DOSSIER : Les matsutake du Bhoutan apparaissent comme un trésor caché pour les acheteurs japonais

DOSSIER : Les matsutake du Bhoutan apparaissent comme un trésor caché pour les acheteurs japonais

THIMPHU – Les champignons Matsutake sont appréciés comme un mets délicat en automne au Japon, mais dans le royaume himalayen du Bhoutan, où ils poussent dans les montagnes du pays, de nombreux habitants n’en ont guère d’appétit.

Cela a fait du matsutake bhoutanais une sorte de trésor caché pour les acheteurs japonais, avec leur goût et leur arôme comparables à ceux des variétés cultivées au Japon, mais leurs prix considérablement inférieurs.

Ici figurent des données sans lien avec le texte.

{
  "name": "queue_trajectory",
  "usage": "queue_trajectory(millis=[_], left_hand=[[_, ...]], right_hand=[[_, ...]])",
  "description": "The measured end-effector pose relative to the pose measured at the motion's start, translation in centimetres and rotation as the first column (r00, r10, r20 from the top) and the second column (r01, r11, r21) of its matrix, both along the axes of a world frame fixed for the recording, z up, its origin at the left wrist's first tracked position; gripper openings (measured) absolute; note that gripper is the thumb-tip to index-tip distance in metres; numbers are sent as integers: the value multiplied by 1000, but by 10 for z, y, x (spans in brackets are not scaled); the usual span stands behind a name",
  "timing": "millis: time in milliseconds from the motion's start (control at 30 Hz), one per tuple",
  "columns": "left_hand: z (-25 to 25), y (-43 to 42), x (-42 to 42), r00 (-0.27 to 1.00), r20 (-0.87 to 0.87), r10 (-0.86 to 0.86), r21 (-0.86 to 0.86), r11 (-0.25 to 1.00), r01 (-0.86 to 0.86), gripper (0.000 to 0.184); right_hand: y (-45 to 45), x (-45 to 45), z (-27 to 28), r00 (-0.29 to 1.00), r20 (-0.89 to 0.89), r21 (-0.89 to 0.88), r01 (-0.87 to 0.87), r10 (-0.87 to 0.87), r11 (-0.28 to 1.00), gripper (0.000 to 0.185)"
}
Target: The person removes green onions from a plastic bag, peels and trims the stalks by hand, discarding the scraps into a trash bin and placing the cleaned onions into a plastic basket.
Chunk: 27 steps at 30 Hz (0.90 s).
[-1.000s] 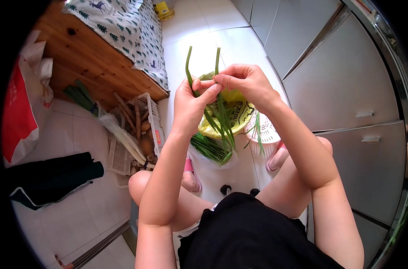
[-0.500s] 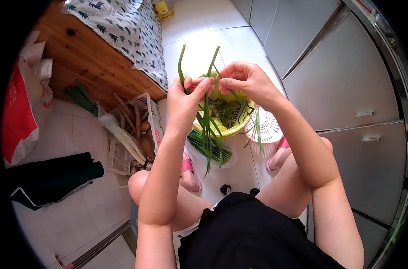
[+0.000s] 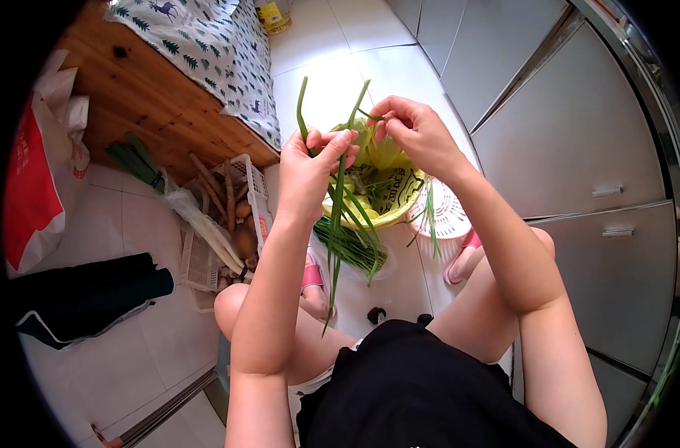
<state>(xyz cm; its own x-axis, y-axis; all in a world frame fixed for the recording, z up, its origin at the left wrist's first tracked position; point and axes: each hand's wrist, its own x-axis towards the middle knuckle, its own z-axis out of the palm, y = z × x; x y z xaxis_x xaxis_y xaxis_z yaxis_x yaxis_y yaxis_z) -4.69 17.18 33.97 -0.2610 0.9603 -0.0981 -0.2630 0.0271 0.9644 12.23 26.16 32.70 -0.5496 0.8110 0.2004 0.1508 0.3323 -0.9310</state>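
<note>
Several long garlic chives (image 3: 337,216) are pinched in my left hand (image 3: 306,168), their stem ends pointing up and the leaves hanging down. To its right, my right hand (image 3: 415,138) is closed in a pinch on a thin green chive leaf that sticks out toward the held stems. Below both hands stands a bin lined with a yellow plastic bag (image 3: 388,218), with green scraps inside. A bundle of chives (image 3: 351,250) lies on clear plastic on the floor, partly behind the hanging leaves. Some chives (image 3: 429,209) rest over the white slotted basket (image 3: 450,205) at right.
Left of the bin are a white crate (image 3: 258,190) of root vegetables and a bundle of leeks (image 3: 198,220). A dark folded bag (image 3: 94,291) lies on the floor near a red-and-white bag (image 3: 38,187). Grey cabinets (image 3: 571,134) line the right side.
My right hand has moved slightly right and up, away from my left hand, with the leaf in its pinch. The chive leaves under my left hand have swung and hang lower.
</note>
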Motion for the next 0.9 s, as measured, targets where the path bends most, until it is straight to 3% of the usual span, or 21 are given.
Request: queue_trajectory(millis=[300,500,900], left_hand=[[4,-4,5,999,15,-52,-41,998,52,36],[6,-5,6,998,14,-61,-53,997,62,35],[11,-7,1,999,7,-32,-78,996,32,34]], right_hand=[[7,-4,-3,993,-51,-84,103,-108,991,22],[7,-5,-1,976,-15,29,219,-218,975,22],[22,7,2,942,-146,-129,285,-303,950,18]])
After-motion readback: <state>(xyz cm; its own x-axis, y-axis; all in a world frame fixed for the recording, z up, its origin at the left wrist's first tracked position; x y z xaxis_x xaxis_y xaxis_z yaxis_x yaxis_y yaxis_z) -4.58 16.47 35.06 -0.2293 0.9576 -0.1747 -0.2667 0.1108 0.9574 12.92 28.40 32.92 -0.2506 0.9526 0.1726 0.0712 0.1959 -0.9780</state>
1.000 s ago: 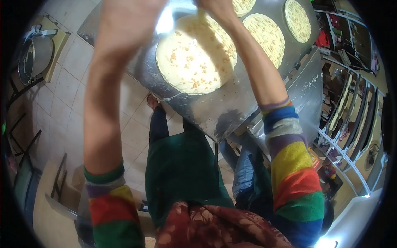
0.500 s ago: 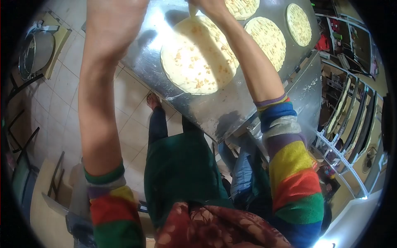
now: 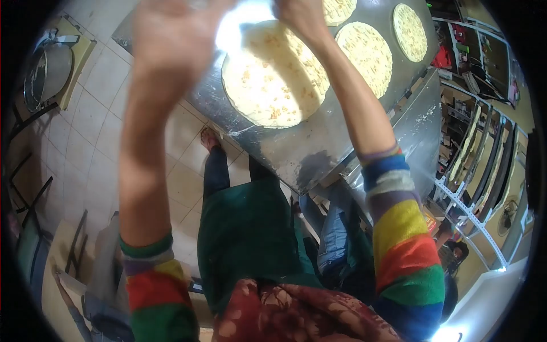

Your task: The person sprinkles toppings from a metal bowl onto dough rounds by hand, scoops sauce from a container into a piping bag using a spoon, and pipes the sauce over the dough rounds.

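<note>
A large round flat dough (image 3: 276,85) with brown bits on it lies on the metal table (image 3: 273,151), partly in glare and shadow. My right hand (image 3: 299,17) is over its far edge, fingers cut off or blurred at the top of the frame. My left hand (image 3: 176,34) is raised to the left of the dough, smeared by motion, its fingers unclear. What either hand holds cannot be made out. Farther right lie a second round dough (image 3: 364,57), a third (image 3: 410,33) and one more (image 3: 339,10) at the top edge.
A metal rack (image 3: 481,165) with flat trays stands at the right. A round metal pan (image 3: 48,77) is at the far left. Another person's jeans (image 3: 335,236) show beside the table's near corner. Someone's arm (image 3: 71,302) shows at the lower left, and another person (image 3: 457,251) at the right.
My left hand swung left, then back right toward the dough. The yellowish thing earlier seen under my right hand no longer shows. An arm has appeared at the lower left.
</note>
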### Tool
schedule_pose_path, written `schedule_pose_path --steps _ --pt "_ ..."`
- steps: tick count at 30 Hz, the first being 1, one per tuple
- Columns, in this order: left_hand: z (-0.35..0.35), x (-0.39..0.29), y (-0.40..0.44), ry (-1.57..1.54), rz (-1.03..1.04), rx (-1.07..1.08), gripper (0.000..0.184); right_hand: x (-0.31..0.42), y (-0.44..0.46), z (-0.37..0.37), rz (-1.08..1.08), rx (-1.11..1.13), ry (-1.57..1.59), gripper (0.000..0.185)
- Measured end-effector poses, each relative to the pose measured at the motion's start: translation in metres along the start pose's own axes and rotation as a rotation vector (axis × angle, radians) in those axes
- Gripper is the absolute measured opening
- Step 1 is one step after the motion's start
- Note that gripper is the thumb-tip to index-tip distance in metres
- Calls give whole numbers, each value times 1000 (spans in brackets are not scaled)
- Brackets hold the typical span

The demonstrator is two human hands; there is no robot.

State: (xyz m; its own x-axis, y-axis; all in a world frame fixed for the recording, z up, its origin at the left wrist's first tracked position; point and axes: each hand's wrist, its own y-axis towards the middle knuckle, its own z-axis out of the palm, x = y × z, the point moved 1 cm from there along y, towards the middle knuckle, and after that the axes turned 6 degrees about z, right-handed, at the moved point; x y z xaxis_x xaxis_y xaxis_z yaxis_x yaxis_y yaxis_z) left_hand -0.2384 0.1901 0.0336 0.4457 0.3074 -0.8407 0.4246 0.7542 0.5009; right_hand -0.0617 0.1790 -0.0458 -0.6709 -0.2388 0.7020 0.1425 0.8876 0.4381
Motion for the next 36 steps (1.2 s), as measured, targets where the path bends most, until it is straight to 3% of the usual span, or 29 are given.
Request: schedule_pose_path --steps 1,4,5,6,7,8,9,10,11,13,16,17,18,19,20,22,23,24,25,27,29,31,32,33,35,36 --pt "-7 -6 -2 118 -120 -113 15 -2 17 15 -126 -25 -62 18" --pt "-1 -33 -1 175 -513 -175 18 -2 12 25 58 10 115 17" --pt "-1 -29 -6 220 -454 -52 23 -1 -1 11 -189 -67 -32 13" --pt "-1 -24 -12 258 -387 64 27 -18 -20 -5 -325 114 -405 9" --pt "7 -15 -23 115 -392 119 35 -28 -51 -25 -252 171 -748 7" --pt "15 -5 -35 -28 -408 172 43 -16 -68 -49 -88 219 -579 7" --pt "27 -7 -45 16 -434 142 30 13 -80 -66 221 196 -248 17" --pt "34 -10 -53 62 -463 111 20 28 -89 -76 357 186 -166 28" --pt "35 -8 -57 14 -448 90 20 35 -94 -77 399 175 -147 39" --pt "36 -4 -60 -77 -420 52 21 37 -87 -71 362 147 -201 35" --pt "-10 7 -33 456 279 179 29 -18 -56 -35 57 206 -452 26" --pt "-7 -23 -15 198 9 47 25 4 -14 -9 -336 69 -464 7" --pt "-9 -32 -10 147 -92 -18 23 3 4 13 -339 -72 -209 6" --pt "-10 -41 -4 92 -188 -89 22 19 15 22 103 35 58 7" --pt "-24 -24 -5 241 -118 -91 22 15 15 27 -21 -14 15 7" --pt "-21 -16 -9 234 -79 -107 23 3 10 36 -273 -109 -75 8" --pt "-5 -12 -13 77 -114 -123 24 -3 -8 14 -165 160 -238 11" --pt "0 -13 -21 55 -186 -53 23 -4 -30 -3 -386 15 -481 11" --pt "5 -15 -29 37 -259 19 24 -4 -52 -26 -260 122 -537 14" --pt "11 -12 -50 86 -296 143 24 29 -83 -60 297 190 -210 26" --pt "28 -6 -63 -48 -162 81 24 45 -94 -68 494 170 -110 40" --pt "15 -18 -50 32 -314 126 24 47 -89 -58 397 144 -150 37" --pt "7 -22 -46 73 -392 148 24 41 -76 -42 205 136 -328 35" --pt "-3 -13 -42 96 -116 73 17 23 -61 -23 47 149 -386 25" --pt "-23 -23 -27 155 -50 106 23 -12 -30 14 -279 137 -505 10" --pt "-33 -28 -19 185 -16 120 27 11 -4 29 -264 35 -137 9"
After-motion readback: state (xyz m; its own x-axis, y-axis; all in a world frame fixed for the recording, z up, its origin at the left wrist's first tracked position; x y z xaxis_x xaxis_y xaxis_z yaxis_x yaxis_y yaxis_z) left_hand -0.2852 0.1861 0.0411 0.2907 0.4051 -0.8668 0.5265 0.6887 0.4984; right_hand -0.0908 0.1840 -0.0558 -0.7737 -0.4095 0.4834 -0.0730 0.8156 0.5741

La récolte de cette année progresse également sans problème, contrairement au Japon, où une chaleur intense et de faibles précipitations ont entraîné une mauvaise récolte l’année dernière.

« Il y en a un, juste sous ces feuilles », a déclaré Chimi Rinzin alors qu’il effleurait la terre d’une montagne près de la capitale Thimphu fin juillet pour révéler un petit matsutake.

En une heure, l’homme de 43 ans avait ramassé plus d’une douzaine de champignons de différentes tailles.

« C’est à ce moment-là qu’ils commencent vraiment à arriver, et nous pouvons continuer à les cueillir jusqu’à la fin septembre environ », a-t-il déclaré.

Le travail principal de Rinzin consiste à gérer un restaurant chinois, mais depuis six ou sept ans, il prend congé pendant la saison des récoltes pour chercher du matsutake.

Il vend sa récolte à une société commerciale locale qui exporte les champignons au Japon et utilise l’argent pour financer l’éducation de ses enfants.

Par expérience, Rinzin a déclaré que les meilleurs endroits pour trouver du matsutake sont les zones de sol légèrement humide situées à des altitudes comprises entre 3 000 et 3 400 mètres. Le Bhoutan possède des zones où tout le monde est autorisé à se nourrir, ainsi que d’autres où la récolte est réservée aux résidents locaux.

Connus localement sous le nom de « Sangay Shamu », qui signifie « champignon du Bouddha », les matsutake ne sont pourtant pas particulièrement appréciés des Bhoutanais.

Au marché central de Thimphu, Dawa Dema, 36 ans, affirme que les girolles sont les champignons les plus populaires.

« Ils ont bon goût, alors les gens les utilisent dans toutes sortes de plats », a-t-elle déclaré. « Peu de gens achètent du matsutake parce qu’ils n’aiment pas l’odeur. »

Les Matsutake se vendaient au marché pour 1 000 ngultrum, soit environ 1 700 yens (10 dollars), les 250 grammes.

L’importateur alimentaire basé à Tokyo, FUI Japan Co., a vu une opportunité commerciale et a commencé à importer les champignons en 2014 par l’intermédiaire d’acheteurs locaux.

Hiroya Ueyama, de la société, a déclaré que les prix varient en fonction de la récolte et de la période de la saison, mais se situent généralement entre un cinquième et un dixième de ceux du matsutake japonais.

Avec des exportations encore relativement modestes et des procédures prenant peu de temps, les champignons peuvent atteindre le Japon tout en conservant leur fraîcheur, a-t-il expliqué.

« Les matsutake bhoutanais ont progressivement acquis une réputation parmi les connaisseurs de la gastronomie », a déclaré Ueyama, ajoutant que davantage de restaurants japonais traditionnels haut de gamme et d’autres établissements, y compris ceux classés trois étoiles Michelin, les utilisent.

Yoshihiro Murata, propriétaire de troisième génération du restaurant de longue date Kikunoi à Kyoto, donne également des notes élevées aux matsutake bhoutanais et les sert dans certains plats.

« Ils ressemblent beaucoup aux matsutake japonais, et une autre bonne chose est qu’ils ne sont pas endommagés par les insectes », a déclaré Murata.

Mais avec des approvisionnements en provenance du Bhoutan encore limités, il estime que le marché pourrait se développer.

« Si nous pouvions obtenir des livraisons régulières, je pense qu’ils se vendraient encore mieux », a-t-il déclaré.